Your task —
Your answer must be every line of the data below that holds the string "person", copied exactly.

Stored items

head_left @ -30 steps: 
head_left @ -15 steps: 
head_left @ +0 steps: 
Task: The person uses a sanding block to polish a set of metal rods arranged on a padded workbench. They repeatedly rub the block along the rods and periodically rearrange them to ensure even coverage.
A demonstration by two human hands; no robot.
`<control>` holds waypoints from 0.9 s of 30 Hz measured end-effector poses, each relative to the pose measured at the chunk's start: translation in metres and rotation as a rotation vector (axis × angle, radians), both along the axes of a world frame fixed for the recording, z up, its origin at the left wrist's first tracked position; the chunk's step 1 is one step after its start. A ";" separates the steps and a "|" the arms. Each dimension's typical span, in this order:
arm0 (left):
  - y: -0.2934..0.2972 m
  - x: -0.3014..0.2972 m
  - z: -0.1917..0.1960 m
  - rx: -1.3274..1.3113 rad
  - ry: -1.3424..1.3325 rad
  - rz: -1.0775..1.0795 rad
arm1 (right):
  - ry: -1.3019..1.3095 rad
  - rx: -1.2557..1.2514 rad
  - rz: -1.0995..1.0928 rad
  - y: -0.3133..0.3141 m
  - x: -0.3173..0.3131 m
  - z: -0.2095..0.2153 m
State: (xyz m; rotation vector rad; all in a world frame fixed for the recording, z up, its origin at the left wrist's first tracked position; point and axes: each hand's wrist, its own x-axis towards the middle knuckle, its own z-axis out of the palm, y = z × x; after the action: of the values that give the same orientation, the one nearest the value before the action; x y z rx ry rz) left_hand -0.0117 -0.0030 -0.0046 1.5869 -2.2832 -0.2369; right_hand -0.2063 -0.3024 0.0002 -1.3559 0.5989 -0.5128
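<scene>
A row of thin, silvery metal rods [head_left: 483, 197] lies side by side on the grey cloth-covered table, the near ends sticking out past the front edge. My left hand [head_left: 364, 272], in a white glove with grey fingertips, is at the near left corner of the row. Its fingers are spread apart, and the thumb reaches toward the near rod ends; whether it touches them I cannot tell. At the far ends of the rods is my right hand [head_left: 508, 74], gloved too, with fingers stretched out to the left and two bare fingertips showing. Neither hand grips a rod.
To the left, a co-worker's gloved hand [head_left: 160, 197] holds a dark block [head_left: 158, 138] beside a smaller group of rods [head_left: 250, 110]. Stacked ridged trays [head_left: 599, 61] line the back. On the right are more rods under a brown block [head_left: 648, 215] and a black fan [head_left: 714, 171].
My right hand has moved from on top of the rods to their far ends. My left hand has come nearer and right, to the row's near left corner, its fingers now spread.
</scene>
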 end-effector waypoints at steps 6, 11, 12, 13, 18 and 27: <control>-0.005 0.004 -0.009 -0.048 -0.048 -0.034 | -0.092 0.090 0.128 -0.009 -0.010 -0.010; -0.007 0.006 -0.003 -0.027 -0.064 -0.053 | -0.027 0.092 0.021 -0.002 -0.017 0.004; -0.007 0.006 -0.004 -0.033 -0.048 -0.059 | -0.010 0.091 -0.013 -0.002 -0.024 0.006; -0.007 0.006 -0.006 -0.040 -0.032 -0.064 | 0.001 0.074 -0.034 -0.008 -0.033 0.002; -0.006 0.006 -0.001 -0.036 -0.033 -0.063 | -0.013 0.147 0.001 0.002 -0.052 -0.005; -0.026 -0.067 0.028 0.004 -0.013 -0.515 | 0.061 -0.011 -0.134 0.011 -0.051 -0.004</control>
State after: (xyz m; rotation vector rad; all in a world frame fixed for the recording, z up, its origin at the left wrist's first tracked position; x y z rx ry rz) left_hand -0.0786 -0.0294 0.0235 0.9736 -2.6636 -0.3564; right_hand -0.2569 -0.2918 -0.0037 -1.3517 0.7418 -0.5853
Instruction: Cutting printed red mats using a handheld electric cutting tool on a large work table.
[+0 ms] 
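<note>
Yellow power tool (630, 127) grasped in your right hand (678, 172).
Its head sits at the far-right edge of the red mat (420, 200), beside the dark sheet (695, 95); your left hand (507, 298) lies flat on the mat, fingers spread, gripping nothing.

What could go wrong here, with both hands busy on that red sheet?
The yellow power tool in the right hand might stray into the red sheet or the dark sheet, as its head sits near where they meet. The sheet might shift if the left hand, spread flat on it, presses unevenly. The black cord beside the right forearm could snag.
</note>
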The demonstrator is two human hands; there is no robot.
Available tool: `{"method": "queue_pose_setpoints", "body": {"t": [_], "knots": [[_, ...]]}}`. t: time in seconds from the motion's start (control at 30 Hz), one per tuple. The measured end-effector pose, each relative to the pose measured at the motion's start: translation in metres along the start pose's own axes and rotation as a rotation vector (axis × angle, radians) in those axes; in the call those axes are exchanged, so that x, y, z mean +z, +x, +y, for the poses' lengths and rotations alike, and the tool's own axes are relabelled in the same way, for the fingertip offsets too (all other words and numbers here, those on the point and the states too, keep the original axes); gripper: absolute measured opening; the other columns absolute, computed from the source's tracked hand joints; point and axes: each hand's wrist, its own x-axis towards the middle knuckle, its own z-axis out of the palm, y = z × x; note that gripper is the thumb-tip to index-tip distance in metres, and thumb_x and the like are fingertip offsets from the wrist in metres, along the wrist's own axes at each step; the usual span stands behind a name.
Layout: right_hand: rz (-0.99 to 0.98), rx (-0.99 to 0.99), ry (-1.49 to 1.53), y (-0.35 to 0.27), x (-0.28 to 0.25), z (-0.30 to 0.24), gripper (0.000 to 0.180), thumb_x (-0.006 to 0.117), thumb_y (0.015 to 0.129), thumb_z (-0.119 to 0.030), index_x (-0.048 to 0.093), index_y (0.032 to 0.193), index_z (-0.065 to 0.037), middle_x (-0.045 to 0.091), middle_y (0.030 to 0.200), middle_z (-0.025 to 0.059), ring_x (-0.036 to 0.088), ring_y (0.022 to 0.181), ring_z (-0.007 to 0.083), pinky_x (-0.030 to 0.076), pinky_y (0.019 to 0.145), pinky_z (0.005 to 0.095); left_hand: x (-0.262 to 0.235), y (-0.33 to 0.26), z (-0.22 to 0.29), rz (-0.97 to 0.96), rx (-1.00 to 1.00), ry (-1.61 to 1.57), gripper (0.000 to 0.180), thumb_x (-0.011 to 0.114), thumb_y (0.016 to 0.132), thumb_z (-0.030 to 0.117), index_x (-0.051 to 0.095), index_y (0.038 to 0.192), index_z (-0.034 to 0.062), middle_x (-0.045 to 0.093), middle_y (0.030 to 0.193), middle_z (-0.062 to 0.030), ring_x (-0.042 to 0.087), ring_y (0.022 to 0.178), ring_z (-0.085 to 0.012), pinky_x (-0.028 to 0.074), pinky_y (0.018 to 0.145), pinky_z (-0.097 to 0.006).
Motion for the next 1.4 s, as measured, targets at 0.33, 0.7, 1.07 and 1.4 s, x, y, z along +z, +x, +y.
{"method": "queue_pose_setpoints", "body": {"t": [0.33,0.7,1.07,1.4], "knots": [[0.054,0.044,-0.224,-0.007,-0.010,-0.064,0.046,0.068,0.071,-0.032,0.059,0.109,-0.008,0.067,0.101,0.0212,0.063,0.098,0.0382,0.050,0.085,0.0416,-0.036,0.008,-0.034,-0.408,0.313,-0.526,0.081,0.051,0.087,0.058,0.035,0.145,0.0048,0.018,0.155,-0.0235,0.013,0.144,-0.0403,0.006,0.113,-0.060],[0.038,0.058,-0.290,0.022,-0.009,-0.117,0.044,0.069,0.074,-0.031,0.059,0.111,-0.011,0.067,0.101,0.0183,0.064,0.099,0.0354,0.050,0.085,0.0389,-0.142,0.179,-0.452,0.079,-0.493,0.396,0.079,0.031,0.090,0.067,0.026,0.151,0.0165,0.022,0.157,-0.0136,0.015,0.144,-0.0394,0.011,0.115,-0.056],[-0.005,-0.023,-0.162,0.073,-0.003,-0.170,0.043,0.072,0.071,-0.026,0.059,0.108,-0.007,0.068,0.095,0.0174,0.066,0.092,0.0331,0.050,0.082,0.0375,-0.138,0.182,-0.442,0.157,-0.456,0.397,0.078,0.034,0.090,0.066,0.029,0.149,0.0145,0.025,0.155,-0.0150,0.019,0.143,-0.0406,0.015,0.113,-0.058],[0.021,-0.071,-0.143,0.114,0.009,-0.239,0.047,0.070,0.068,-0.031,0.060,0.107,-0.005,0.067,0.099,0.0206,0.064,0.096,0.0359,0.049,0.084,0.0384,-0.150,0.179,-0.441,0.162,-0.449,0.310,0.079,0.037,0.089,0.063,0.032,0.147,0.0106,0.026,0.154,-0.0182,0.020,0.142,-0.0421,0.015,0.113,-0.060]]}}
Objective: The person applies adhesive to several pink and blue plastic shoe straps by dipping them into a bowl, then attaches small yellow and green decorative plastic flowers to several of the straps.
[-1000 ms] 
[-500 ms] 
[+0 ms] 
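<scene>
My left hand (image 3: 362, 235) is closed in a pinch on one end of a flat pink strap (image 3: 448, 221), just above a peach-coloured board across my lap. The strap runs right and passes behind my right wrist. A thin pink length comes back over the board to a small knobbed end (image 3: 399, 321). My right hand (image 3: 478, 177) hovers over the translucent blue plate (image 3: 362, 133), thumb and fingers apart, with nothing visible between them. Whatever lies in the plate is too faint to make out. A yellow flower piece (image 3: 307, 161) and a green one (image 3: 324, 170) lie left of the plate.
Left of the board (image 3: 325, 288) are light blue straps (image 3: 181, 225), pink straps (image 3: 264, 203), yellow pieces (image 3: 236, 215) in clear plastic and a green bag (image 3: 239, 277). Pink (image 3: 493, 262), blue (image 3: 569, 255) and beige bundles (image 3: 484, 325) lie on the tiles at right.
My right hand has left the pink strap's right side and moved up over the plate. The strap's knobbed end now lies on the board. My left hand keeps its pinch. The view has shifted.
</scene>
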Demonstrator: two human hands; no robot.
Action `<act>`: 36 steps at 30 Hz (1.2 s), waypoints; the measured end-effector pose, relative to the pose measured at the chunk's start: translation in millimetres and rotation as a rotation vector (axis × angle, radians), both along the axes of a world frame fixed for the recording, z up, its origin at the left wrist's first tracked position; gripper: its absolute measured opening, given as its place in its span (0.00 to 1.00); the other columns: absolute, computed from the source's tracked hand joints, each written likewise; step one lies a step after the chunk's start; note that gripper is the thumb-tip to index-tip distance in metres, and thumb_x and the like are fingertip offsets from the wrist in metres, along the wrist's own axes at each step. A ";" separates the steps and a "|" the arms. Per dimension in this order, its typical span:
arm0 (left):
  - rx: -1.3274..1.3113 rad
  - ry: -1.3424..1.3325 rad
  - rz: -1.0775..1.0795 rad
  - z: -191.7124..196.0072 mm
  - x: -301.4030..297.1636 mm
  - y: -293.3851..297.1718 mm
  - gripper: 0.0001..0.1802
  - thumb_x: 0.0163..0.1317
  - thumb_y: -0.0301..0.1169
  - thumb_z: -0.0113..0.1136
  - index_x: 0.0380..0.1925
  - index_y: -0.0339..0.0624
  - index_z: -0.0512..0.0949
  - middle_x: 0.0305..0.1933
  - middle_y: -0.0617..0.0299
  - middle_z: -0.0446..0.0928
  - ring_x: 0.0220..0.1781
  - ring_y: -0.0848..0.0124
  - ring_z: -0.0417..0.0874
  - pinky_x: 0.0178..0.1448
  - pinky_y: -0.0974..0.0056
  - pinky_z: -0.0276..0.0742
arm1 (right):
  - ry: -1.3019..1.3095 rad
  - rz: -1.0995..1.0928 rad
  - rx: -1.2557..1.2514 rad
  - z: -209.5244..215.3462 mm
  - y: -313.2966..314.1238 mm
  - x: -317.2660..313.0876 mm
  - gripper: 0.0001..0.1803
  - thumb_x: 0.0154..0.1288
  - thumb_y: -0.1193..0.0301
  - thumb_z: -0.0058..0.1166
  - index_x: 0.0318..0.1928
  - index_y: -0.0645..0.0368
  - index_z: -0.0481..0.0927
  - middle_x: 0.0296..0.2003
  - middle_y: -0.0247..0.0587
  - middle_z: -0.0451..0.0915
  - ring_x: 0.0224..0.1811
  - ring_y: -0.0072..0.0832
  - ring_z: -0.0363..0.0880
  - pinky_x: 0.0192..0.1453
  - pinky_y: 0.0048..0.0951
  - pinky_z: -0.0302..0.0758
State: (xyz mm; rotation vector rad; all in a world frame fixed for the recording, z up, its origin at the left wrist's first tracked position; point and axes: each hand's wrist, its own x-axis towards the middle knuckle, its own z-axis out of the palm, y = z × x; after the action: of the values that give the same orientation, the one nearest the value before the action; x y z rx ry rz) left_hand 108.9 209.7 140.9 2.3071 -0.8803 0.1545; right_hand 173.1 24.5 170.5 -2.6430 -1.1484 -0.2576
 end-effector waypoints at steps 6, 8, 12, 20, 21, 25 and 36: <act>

Answer section —
Task: The person uses a sanding block to polish a set of metal rods arranged on a padded workbench. They repeatedly rub the block along the rods and periodically rearrange them to ensure even coverage.
Objective: The person applies adhesive to several pink and blue plastic shoe straps by dipping them into a bowl, then attaches small yellow and green decorative plastic flowers to several of the straps.

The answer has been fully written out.